• Task directions: Please copy out every line in the records below that includes the word "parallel".

Stored entries:
#####
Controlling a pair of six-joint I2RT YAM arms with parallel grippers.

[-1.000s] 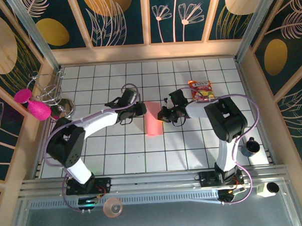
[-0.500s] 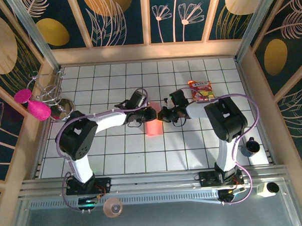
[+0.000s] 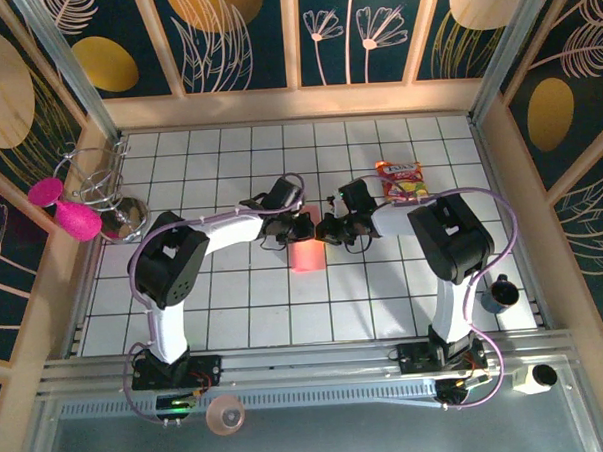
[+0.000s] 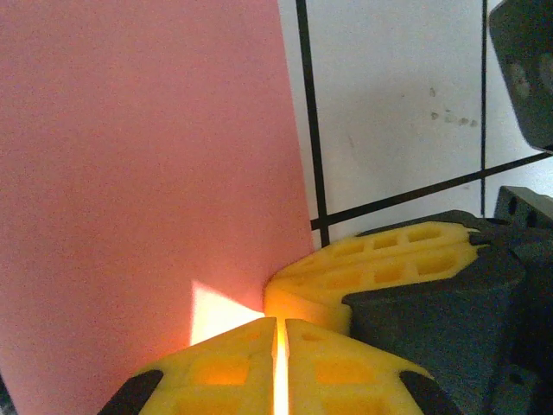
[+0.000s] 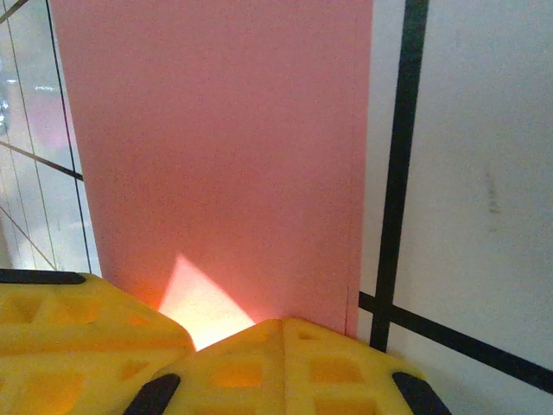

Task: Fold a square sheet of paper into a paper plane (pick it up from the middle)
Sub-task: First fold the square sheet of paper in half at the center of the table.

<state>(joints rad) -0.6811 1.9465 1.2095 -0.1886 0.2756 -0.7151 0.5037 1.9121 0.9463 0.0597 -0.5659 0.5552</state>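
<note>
**Paper could rip or slip**

The pink paper point(image 3: 307, 254) lies folded into a long strip on the worktop point(image 3: 235, 299). The left claw point(image 3: 300, 226) and right claw point(image 3: 325, 229) are both squeezed together on its far end, almost touching. If they pull different ways, it may tear, crumple or slide out.

Top view: high, from near side, looking down. Wrist views: close, downward, sharing pink paper point(image 4: 147, 156).
</note>
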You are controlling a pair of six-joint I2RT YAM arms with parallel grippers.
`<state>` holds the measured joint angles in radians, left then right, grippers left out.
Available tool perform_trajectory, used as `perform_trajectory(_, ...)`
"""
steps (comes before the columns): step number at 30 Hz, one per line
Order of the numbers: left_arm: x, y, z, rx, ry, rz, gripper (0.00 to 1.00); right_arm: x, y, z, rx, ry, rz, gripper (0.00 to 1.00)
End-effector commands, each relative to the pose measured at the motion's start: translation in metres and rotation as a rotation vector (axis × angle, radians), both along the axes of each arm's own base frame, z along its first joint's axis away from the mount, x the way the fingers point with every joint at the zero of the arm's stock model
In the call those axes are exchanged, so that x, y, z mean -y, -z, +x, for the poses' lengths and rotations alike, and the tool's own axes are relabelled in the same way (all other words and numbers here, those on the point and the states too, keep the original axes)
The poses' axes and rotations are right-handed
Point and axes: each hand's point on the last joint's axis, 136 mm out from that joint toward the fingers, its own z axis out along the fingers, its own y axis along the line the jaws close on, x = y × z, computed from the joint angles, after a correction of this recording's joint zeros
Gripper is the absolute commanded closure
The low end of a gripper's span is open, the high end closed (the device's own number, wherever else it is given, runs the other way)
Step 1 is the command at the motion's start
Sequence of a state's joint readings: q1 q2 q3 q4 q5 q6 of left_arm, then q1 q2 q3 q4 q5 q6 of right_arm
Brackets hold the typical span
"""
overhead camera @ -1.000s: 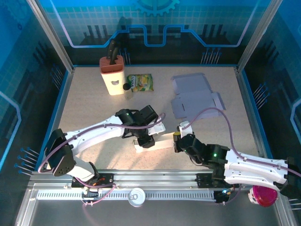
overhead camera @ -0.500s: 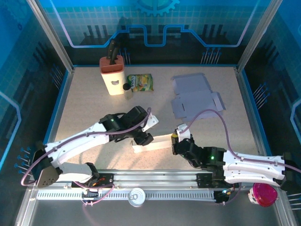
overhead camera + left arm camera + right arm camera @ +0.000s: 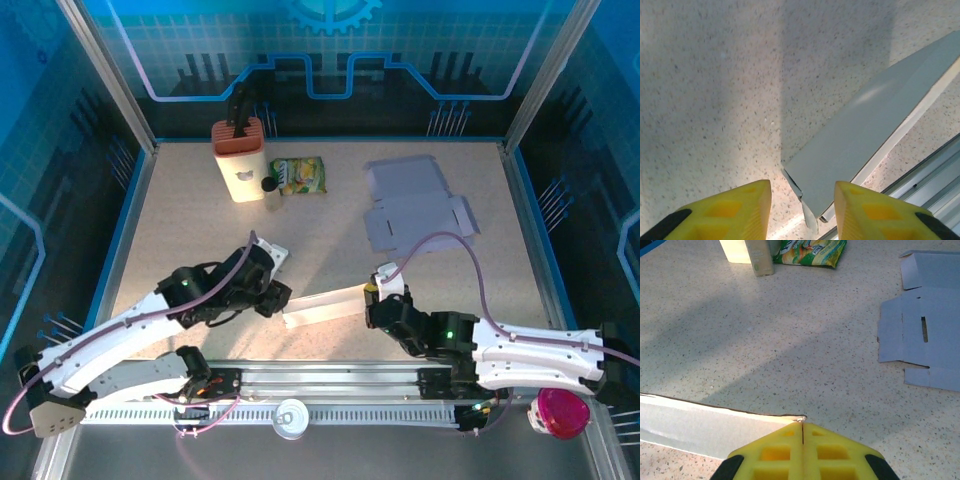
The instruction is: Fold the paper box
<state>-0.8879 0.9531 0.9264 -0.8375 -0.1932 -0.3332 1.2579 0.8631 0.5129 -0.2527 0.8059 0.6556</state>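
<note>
box (image 3: 325, 305): long, part-folded strip near the front edge of the table (image 3: 200, 220); lies between the two arms
right gripper (image 3: 373, 297): closed tight; pinches the box's right end
left gripper (image 3: 802, 192): jaws apart; the box's left corner sits between them, no grip visible
step: likely lining up on the left end while the right end is anchored
next: bite that corner squarely, then fold; a skewed bite could crumple the flap

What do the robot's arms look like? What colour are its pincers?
The left arm and right arm are white with black joints, each with a purple cable and a small green light. The left pincer and right pincer have chunky yellow fingers with square hollows.
</note>
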Motion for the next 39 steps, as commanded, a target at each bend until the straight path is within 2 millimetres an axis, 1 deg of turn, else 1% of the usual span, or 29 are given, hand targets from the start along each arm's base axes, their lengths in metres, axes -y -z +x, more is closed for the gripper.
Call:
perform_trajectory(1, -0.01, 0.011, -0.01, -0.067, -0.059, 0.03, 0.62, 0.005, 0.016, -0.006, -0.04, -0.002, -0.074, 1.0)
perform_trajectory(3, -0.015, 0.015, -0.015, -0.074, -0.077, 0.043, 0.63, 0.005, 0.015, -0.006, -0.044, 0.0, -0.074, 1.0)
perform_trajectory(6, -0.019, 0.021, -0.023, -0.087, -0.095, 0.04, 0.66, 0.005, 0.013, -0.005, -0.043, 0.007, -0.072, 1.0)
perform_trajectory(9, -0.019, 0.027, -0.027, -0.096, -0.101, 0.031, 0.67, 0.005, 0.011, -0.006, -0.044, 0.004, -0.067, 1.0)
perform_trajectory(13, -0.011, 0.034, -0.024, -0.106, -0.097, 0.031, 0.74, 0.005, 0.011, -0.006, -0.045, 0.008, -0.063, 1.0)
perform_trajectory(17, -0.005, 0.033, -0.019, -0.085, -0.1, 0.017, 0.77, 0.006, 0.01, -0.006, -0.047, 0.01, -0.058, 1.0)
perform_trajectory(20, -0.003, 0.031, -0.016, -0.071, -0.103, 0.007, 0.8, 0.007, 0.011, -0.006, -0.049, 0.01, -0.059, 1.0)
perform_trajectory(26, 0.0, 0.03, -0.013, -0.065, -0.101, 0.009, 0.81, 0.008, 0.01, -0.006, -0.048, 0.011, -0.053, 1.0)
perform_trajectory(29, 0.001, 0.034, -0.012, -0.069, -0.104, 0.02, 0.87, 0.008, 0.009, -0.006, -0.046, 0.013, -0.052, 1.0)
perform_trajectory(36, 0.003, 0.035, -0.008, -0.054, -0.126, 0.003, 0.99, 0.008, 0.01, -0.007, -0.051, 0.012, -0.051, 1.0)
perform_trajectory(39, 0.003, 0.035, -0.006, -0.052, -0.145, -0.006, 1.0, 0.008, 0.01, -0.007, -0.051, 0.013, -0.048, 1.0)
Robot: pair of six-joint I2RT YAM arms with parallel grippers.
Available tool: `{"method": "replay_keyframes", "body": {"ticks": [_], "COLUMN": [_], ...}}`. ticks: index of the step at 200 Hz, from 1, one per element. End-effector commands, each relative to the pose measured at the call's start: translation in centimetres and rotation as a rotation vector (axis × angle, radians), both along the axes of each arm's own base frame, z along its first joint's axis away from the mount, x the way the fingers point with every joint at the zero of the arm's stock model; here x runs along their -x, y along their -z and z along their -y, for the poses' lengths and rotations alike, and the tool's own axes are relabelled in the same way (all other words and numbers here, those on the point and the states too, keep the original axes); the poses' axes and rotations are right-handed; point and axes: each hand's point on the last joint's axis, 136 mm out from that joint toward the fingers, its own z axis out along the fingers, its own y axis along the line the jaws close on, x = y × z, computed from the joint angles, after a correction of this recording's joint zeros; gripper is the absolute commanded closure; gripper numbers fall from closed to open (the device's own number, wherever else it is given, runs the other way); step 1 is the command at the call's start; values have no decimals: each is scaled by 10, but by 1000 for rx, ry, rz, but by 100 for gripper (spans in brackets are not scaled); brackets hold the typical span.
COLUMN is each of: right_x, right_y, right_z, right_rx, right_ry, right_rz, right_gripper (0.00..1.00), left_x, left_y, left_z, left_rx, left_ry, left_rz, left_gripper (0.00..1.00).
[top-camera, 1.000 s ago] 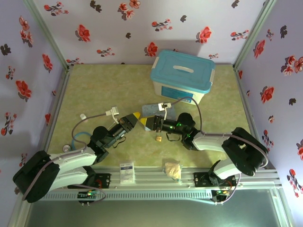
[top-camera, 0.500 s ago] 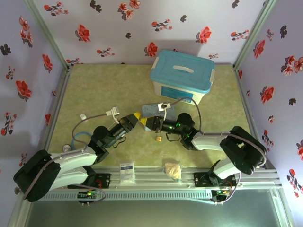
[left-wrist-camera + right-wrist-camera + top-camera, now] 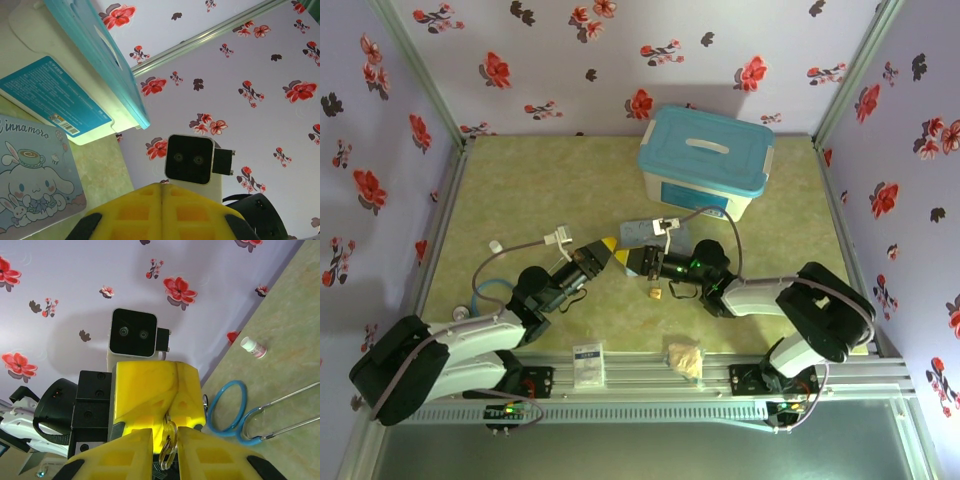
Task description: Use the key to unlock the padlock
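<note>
The tiny brass padlock lies loose on the green mat, just below the two grippers. The grippers meet tip to tip at mid table. My left gripper is shut, its yellow fingers pressed flat together. In the right wrist view its tips pinch the thin blade of the key. The key's round head and silver ring sit between the fingers of my right gripper, which stand a little apart, the head touching one finger. From above, the right gripper points left at the left one.
A blue-lidded white box stands at the back right. The blue cartoon tin lies just behind the grippers. A blue stethoscope and a small white bottle lie at the left. A tan wrapper and a white card sit at the near rail.
The right arm's elbow has swung slightly left and its gripper has edged toward the left gripper. The left arm and the padlock have stayed put.
</note>
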Motion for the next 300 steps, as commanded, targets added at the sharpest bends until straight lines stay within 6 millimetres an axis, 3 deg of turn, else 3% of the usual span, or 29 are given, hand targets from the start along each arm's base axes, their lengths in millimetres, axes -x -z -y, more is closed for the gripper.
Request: {"method": "replay_keyframes", "body": {"ticks": [1,31,50,63,89,114,123,125,149,170,205,220,243,300], "right_x": [0,-1,-3,-5,-8,-7,-7,-7,-12,-13,-12,-10,-11,-13], "right_y": [-5,-8,-9,-7,7,18,22,23,53,82,111,118,123,130], "right_z": [3,3,5,8,14,20,22,23,35,57,102,119,139,162], "right_rx": [-41,-62,-56,-42,49,123,149,156,337,525,720,782,853,946], "right_ry": [2,5,19,32,66,91,100,104,164,236,360,408,465,516], "right_rz": [19,22,20,15,5,-5,-14,-15,-61,-111,-185,-202,-195,-199], "right_gripper": [80,96,100,100,100,100,100,100,100,100,100,100,100,100], "left_x": [-3,-3,-5,-7,-15,-18,-18,-19,-21,-20,-13,-10,-8,5], "left_y": [-14,-12,-10,-5,8,16,31,25,49,65,89,99,109,141], "left_z": [-1,-1,-5,-11,-26,-25,-25,-23,-24,-17,10,27,52,90], "left_rx": [39,38,34,27,-7,-117,-196,-200,-385,-426,-633,-703,-652,-732], "left_ry": [-16,-15,-38,-72,-151,-160,-160,-160,-159,-133,-42,13,71,168], "left_rz": [20,14,14,4,-48,-91,-142,-141,-242,-273,-291,-308,-312,-293], "left_gripper": [100,100,99,58,28,28,28,28,27,27,31,31,39,45]}}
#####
• Exercise result:
Controlling a pair of six-joint I2RT YAM arms with parallel grippers.
You are controlling a pair of six-joint I2RT YAM arms with parallel grippers.
Robot: pair of six-joint I2RT YAM arms with parallel grippers.

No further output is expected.